• **WORK ITEM**: Wherever the word "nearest" appears in the entries, copy the whole line.

*** DATA SUPPLIED ***

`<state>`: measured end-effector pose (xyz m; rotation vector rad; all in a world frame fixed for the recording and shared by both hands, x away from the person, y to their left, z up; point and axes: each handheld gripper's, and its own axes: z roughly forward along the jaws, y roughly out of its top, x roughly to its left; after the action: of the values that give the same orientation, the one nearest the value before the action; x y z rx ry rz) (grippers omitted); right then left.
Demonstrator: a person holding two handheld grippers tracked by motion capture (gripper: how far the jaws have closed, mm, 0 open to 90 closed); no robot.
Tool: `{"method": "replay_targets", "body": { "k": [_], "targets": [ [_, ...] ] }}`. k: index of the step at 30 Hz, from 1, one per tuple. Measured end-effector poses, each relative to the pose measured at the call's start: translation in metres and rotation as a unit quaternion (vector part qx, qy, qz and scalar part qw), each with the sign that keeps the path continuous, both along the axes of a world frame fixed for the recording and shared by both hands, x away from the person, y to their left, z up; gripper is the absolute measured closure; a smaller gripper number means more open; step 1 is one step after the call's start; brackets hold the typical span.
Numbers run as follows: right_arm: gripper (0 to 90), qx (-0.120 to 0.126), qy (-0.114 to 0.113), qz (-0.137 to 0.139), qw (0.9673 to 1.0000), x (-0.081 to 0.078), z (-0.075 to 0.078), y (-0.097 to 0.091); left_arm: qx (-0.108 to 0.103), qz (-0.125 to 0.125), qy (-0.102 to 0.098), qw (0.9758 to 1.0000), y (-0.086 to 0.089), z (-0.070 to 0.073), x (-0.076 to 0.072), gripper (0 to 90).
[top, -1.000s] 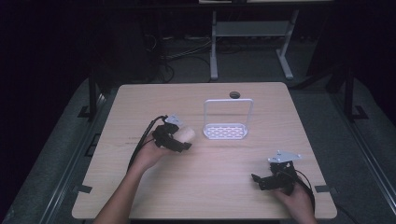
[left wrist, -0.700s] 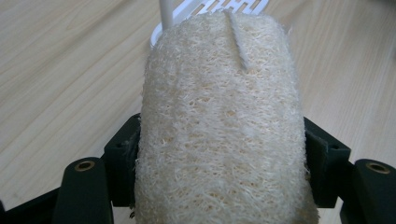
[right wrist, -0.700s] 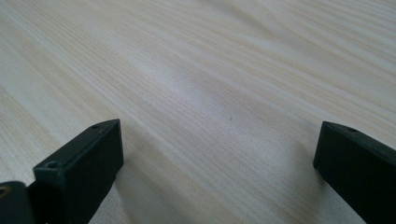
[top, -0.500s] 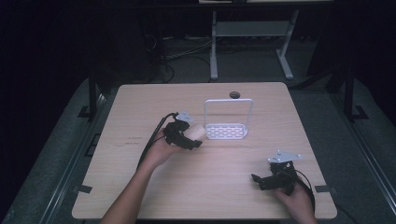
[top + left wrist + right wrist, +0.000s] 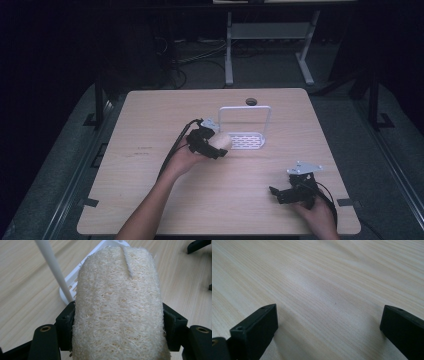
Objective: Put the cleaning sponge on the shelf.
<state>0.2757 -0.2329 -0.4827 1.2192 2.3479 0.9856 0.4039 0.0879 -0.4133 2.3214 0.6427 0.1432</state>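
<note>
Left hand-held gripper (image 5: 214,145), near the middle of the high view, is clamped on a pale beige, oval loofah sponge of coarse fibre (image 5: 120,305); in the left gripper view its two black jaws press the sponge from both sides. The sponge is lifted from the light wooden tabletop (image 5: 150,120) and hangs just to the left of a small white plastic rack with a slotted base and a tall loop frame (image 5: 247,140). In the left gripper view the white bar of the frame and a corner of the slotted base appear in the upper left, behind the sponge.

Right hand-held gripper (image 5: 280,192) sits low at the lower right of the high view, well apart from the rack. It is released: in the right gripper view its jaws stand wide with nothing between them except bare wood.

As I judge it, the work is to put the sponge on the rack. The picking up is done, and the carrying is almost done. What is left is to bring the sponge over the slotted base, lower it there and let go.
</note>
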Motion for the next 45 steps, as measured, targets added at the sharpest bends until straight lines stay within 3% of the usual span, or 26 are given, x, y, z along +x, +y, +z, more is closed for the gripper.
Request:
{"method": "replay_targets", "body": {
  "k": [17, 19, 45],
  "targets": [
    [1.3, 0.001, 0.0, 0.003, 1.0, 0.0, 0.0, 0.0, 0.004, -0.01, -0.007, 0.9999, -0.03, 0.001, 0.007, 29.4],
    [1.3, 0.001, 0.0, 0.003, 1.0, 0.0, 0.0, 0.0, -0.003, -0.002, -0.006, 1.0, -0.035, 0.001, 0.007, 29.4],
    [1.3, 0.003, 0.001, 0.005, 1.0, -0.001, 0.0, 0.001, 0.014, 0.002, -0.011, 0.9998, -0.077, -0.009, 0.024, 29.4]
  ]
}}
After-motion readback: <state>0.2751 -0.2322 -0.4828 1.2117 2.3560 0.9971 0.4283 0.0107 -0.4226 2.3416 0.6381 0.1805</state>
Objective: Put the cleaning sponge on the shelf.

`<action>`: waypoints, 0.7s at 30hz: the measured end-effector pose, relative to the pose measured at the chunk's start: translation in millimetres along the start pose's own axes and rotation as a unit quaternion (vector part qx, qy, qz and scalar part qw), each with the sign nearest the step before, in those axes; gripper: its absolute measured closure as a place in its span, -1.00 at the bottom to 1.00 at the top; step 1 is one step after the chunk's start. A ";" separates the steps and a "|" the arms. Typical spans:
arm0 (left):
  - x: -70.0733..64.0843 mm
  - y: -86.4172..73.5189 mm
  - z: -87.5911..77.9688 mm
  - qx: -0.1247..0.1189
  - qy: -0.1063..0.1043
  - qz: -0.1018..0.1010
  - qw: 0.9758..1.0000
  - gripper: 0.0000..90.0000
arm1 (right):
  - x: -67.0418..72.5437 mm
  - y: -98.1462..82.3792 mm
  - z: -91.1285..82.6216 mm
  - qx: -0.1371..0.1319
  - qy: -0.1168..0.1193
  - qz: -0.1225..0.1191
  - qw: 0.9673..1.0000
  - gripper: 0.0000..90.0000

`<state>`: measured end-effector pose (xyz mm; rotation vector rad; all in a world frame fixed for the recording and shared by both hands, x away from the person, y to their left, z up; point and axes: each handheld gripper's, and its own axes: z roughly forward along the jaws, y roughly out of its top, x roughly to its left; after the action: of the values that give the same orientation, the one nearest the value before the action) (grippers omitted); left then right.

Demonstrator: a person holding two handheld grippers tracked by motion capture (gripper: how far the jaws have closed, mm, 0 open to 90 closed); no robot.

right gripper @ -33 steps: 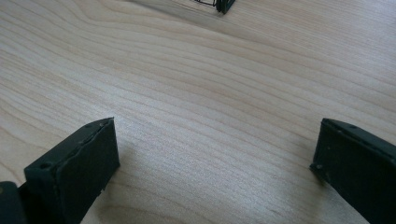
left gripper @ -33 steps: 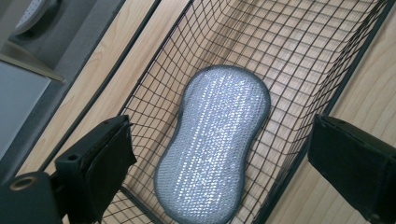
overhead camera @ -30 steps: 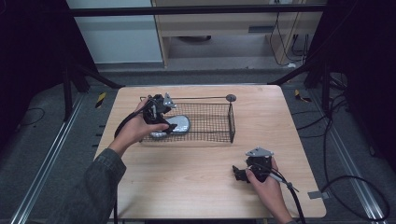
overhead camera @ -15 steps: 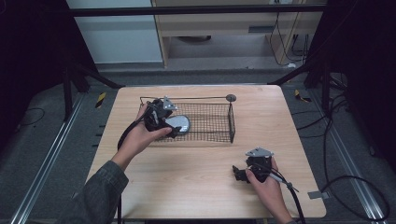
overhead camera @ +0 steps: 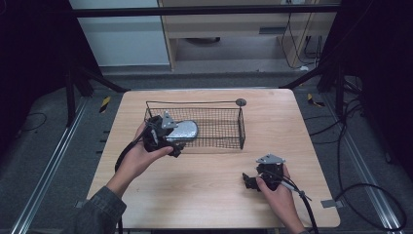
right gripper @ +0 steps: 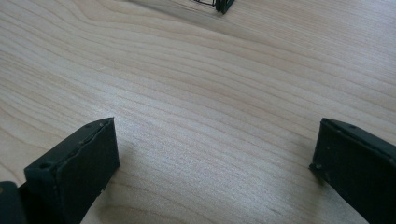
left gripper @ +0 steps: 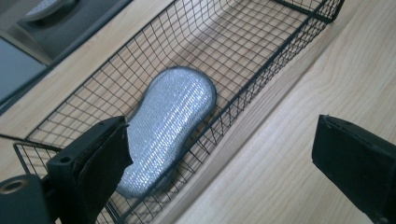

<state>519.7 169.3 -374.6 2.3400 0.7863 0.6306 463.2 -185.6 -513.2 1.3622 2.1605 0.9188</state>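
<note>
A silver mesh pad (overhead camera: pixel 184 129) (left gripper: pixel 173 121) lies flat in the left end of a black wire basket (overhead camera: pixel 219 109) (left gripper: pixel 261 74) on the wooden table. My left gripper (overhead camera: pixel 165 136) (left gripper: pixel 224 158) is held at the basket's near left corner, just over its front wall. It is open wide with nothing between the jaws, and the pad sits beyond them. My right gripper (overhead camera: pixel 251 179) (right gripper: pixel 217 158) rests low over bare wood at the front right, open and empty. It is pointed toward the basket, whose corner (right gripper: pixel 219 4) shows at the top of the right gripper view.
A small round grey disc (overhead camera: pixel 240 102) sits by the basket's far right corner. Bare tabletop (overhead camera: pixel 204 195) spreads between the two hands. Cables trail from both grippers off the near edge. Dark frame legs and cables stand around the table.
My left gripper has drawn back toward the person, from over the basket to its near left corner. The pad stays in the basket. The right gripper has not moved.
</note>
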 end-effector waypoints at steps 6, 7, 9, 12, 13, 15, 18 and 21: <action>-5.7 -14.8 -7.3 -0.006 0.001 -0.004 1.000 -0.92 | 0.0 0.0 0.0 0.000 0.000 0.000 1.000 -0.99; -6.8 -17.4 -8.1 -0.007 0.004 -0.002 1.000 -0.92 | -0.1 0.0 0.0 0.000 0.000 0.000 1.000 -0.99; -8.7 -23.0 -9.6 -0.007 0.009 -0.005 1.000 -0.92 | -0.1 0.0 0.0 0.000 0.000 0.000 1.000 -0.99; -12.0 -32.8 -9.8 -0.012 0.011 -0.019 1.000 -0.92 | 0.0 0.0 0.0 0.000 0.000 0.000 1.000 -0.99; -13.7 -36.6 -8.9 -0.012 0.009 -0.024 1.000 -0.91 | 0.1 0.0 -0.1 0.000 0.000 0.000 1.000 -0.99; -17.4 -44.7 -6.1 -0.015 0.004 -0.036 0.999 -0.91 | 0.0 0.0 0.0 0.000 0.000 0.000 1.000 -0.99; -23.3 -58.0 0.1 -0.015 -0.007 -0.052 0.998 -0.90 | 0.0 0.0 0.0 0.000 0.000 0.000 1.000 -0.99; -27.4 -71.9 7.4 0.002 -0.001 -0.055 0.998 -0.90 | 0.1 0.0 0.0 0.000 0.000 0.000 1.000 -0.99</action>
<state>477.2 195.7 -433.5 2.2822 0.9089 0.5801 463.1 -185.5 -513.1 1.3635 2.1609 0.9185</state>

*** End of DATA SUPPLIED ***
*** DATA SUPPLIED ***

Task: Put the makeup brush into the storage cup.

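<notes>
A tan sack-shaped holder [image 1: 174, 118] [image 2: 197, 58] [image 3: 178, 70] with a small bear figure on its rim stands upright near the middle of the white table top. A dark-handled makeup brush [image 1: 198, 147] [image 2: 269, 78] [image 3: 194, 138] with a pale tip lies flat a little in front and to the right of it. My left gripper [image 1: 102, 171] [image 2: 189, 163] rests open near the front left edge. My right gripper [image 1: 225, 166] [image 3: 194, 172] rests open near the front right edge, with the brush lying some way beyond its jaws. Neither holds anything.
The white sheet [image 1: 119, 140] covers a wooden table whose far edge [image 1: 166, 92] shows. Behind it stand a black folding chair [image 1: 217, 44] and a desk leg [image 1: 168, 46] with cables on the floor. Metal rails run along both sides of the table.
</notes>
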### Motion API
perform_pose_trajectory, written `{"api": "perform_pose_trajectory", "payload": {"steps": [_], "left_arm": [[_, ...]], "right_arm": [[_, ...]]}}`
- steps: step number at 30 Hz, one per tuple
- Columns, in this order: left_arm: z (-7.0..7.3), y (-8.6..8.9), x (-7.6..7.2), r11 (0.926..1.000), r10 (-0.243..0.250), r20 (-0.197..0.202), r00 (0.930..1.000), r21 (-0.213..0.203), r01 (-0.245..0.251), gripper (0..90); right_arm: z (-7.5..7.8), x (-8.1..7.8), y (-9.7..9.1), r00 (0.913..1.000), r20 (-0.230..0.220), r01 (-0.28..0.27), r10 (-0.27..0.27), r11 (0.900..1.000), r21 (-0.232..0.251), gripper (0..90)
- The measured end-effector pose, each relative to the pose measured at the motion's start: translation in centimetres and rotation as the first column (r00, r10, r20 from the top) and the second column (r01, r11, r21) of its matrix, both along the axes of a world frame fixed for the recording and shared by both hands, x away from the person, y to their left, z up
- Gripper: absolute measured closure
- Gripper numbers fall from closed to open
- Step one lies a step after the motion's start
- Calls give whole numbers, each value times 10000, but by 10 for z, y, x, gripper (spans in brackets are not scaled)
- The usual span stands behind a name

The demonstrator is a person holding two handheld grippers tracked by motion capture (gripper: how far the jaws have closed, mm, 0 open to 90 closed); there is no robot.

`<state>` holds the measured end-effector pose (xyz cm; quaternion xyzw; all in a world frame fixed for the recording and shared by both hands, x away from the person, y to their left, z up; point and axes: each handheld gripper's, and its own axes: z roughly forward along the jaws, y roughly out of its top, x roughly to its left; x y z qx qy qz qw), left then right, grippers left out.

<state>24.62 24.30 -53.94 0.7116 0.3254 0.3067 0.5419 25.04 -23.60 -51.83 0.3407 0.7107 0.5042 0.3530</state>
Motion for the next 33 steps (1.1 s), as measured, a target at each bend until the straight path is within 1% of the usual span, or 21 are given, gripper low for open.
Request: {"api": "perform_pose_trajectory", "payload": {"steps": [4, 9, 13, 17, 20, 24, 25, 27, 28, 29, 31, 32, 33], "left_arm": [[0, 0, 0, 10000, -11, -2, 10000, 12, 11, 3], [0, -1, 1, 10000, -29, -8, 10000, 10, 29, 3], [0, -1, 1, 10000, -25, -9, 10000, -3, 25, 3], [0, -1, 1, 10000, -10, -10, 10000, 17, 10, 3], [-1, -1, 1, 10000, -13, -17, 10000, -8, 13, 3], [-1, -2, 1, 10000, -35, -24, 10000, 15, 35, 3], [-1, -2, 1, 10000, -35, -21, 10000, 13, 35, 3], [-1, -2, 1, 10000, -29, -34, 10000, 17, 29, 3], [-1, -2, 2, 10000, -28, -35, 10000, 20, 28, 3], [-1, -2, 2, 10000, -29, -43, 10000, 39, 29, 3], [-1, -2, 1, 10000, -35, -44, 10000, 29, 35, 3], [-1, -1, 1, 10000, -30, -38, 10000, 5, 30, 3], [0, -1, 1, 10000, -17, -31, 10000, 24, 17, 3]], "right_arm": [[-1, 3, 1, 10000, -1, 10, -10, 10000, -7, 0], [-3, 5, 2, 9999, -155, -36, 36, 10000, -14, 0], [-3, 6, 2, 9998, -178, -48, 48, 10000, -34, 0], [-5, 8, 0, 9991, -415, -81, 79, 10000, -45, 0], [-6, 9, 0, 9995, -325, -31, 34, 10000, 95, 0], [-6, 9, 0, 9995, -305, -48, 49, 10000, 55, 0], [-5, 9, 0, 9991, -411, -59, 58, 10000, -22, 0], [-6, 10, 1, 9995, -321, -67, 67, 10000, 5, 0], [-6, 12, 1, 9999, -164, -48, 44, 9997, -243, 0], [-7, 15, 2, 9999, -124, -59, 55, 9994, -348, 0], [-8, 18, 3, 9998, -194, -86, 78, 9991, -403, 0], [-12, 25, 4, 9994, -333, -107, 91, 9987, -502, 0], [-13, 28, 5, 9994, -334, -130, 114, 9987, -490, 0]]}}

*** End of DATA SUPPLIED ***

• **WRITTEN RESPONSE**:
`<state>`: measured end-effector pose (xyz m; rotation vector rad; all in a world frame fixed for the recording and shared by both hands, x away from the person, y to their left, z up; point and axes: each handheld gripper's, and its own axes: z roughly forward along the jaws, y roughly out of its top, x roughly to its left; after the action: of the values that give the same orientation, the one nearest the value before the action; x y z rx ry rz) (grippers omitted); right then left.
`<action>`: waypoints, 0.7s at 30hz: the measured end-effector pose, relative to the pose measured at the chunk's start: translation in millimetres along the start pose's own axes and rotation as a unit quaternion (vector part qx, qy, qz and scalar part qw), each with the sign nearest the step before, in those axes; gripper: its absolute measured closure as a place in its span, -1.00 at the bottom to 1.00 at the top; step 1 is one step after the chunk's start. A ";" separates the steps and a "|" the arms. Typical spans:
`<state>`: measured end-effector pose (xyz mm; rotation vector rad; all in a world frame fixed for the recording and shared by both hands, x away from the person, y to their left, z up; point and axes: each handheld gripper's, and its own axes: z roughly forward along the jaws, y roughly out of its top, x roughly to its left; after the action: of the values that give the same orientation, the one nearest the value before the action) (grippers omitted); left then right.

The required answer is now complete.